Otago Chamber of Commerce president Peter McIntyre and
chief executive John Christie aim to change the way people
living and doing business in Dunedin. Photo by Jane Dawber.
Dunedin City seems to be constantly striving to develop
an economic development plan that not only works, but also
receives favourable public acclaim.
Over the years, we have seen rates relief, incentives for
out-of-town businesses to relocate here, council staff
presenting business relocation plans to prospective city
residents and personal testaments of why doing business in
Dunedin is easy and rewarding.
However, for each plan introduced, another one fails.
The Otago Chamber of Commerce has taken upon itself to lead
the debate on establishing a plan that is simple to
understand, has a long-term focus and will outlive the
electoral cycles of the council.
Chamber chief executive John Christie visited Portland,
Oregon, because of the striking similarities between Dunedin
and the United States city.
Both were port cities that had a declining industrial base.
Portland had an identity problem in the US, being widely
regarded as a laggard.
"But over time, they have turned themselves around, to have a
marvellous story to tell," Mr Christie said.
The main thrust of the good news story was the economic
development policy, which had a long-term focus and was not
subject to political interference through electoral cycles,
he said.
There was recognition that a successful economic development
plan had to be carried through for a decade or more to be
successful.
"You can't waft around. You set it and achieve it."
Public-private partnerships (PPPs) played a significant part
in the success of Portland's urban renewal programme, Mr
Christie said, and he urged Dunedin to adopt the idea and
adapt it so that it could be successful in the city.
A visit to Melvin Mark Brokerage convinced Mr Christie that
PPPs to develop some of Dunedin's historic precincts would
work.
Melvin Mark was a real estate company and developer. It was
one of several developers working with the Portland
Development Commission, using private, state and federal
funding to improve parts of the city labelled "blighted
areas".
Those areas included a previously derelict waterfront, vacant
heritage buildings and some housing areas.

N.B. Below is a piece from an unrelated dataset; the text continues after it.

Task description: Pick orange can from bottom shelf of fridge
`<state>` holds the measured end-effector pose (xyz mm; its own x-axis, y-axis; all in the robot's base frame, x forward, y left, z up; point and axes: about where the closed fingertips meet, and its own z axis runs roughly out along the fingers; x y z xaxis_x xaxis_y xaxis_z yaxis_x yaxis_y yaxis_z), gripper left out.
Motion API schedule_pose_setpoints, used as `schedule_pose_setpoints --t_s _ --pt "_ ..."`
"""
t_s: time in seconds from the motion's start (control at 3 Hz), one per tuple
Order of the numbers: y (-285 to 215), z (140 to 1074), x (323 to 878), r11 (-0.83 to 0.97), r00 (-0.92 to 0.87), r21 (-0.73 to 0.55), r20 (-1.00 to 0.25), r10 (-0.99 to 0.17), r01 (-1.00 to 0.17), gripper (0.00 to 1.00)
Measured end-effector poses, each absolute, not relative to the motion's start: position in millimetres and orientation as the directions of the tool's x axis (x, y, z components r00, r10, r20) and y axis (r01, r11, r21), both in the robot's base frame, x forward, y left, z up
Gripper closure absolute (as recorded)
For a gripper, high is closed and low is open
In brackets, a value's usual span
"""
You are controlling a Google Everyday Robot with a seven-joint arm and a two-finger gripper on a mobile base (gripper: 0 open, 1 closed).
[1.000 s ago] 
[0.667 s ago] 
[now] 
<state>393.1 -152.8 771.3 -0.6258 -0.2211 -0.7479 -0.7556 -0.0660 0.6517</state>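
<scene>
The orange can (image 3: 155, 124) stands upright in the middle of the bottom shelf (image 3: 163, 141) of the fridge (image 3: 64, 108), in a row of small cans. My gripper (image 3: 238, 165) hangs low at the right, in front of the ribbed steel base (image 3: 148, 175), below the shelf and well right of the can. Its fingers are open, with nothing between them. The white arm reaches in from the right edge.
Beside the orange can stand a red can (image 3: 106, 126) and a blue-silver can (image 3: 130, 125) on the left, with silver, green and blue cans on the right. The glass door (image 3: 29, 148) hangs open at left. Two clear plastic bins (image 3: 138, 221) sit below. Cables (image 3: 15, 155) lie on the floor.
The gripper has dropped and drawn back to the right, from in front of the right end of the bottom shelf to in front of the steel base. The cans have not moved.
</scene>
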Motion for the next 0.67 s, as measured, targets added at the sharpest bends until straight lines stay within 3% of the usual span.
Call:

"You can see that in some parts of our own city."
The Portland Development Commission puts out tenders to which
developers respond with proposals which must include a large
component of green development.
The tender process had become competitive, with tough
negotiations to meet the requirements to gain public funding.
Mr Christie said developers were reluctant to be involved at
the start, because they believed there would be a huge
increase in costs in making the developments green.

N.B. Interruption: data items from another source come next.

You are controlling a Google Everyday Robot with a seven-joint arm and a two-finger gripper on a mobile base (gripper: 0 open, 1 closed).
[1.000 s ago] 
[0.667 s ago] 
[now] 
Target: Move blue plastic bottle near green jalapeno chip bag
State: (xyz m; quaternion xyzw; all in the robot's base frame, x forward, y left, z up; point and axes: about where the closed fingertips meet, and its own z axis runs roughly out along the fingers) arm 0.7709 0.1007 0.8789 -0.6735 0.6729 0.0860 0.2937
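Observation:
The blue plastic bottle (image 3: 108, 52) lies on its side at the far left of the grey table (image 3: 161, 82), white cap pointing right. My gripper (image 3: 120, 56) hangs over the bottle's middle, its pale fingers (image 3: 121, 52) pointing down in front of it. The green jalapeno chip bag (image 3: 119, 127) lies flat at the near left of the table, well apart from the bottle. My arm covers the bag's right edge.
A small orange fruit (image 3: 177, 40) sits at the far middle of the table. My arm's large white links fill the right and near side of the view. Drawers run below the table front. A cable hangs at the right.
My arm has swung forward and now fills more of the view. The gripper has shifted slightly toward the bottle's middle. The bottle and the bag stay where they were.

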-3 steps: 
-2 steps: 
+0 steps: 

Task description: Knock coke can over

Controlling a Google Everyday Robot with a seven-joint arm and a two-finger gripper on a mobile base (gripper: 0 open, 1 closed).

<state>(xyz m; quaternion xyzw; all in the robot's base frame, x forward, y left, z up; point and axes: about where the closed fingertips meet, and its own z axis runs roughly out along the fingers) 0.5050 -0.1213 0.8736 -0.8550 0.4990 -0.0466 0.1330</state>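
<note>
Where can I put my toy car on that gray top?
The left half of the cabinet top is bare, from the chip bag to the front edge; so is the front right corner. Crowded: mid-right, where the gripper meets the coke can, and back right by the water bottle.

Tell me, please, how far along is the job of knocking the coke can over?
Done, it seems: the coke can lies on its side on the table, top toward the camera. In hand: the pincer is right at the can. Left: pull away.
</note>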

Over time, they had come to understand that the better, more
sustainable developments attracted better tenants, which
provided longer-term benefits and were good for the city as a
whole.
While developers controlled the refurbishing of the buildings
or city blocks, the commission took responsibility for the
streetscape, making it more attractive from a public
perspective, he said.
The commission also removed the "silos" within itself which
hampered development, he said.
"Each department knows it has to make its bit of the plan
work and they couldn't do their part of the plan in
isolation."
Mr Christie said Dunedin could follow the plan adopted by
Portland and work with structures such as the University of
Otago, housing developments and businesses.
One of the fascinating parts of the Portland process was the
requirement to plan for public transport in each development.

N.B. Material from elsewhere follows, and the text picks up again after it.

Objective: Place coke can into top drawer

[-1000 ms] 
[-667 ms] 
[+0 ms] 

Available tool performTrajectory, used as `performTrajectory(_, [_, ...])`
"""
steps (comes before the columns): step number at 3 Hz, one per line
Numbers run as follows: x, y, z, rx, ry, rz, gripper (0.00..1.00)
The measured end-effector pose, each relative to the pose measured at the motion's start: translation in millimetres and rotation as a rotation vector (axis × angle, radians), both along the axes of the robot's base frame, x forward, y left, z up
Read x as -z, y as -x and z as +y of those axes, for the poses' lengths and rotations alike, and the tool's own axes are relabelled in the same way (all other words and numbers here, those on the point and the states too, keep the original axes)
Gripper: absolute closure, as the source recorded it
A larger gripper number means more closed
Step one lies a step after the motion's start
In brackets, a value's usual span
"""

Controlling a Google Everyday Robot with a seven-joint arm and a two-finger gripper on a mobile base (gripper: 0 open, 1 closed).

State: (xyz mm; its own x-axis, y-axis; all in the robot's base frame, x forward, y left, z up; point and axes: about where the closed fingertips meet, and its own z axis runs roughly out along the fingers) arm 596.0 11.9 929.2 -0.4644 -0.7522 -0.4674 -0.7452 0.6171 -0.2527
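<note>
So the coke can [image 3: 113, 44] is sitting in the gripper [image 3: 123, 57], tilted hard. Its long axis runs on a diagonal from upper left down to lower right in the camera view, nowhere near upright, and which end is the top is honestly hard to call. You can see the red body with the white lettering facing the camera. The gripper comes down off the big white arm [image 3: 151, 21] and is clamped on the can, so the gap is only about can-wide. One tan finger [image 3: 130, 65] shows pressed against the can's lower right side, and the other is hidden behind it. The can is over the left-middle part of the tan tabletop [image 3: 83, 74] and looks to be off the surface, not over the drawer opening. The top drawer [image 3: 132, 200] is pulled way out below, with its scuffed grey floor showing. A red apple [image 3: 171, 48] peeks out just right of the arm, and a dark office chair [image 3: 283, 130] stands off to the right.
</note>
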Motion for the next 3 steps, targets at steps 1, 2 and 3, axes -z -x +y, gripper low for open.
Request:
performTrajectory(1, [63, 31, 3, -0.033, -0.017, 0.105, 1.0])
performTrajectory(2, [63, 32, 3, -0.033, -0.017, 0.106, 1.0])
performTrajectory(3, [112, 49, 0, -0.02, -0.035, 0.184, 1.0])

Portland had a north-south and east-west light-rail loop that
was free to use and paid for by ratepayers.
Each development had to have a way of connecting to the rail
loop. The commission wanted people out of their cars and
either walking or taking the trains.
In Dunedin, if the former chief post office was turned into
residential accommodation, part of the development plan would
be linking it to the rest of the city and the university, if
this city followed the Portland model.
About 20% of the cost of linking to the rail loop in Portland
came from the property owner or development.
There was also a "social good" component, in the form of an
affordable housing development, to ensure that residents were
not priced out of the market, he said.
Developments must also contain a retail component.
In Dunedin, "catalytic projects" could include Bond St and
the surrounding precinct, South Dunedin and some of the
blighted housing around the university, Mr Christie said.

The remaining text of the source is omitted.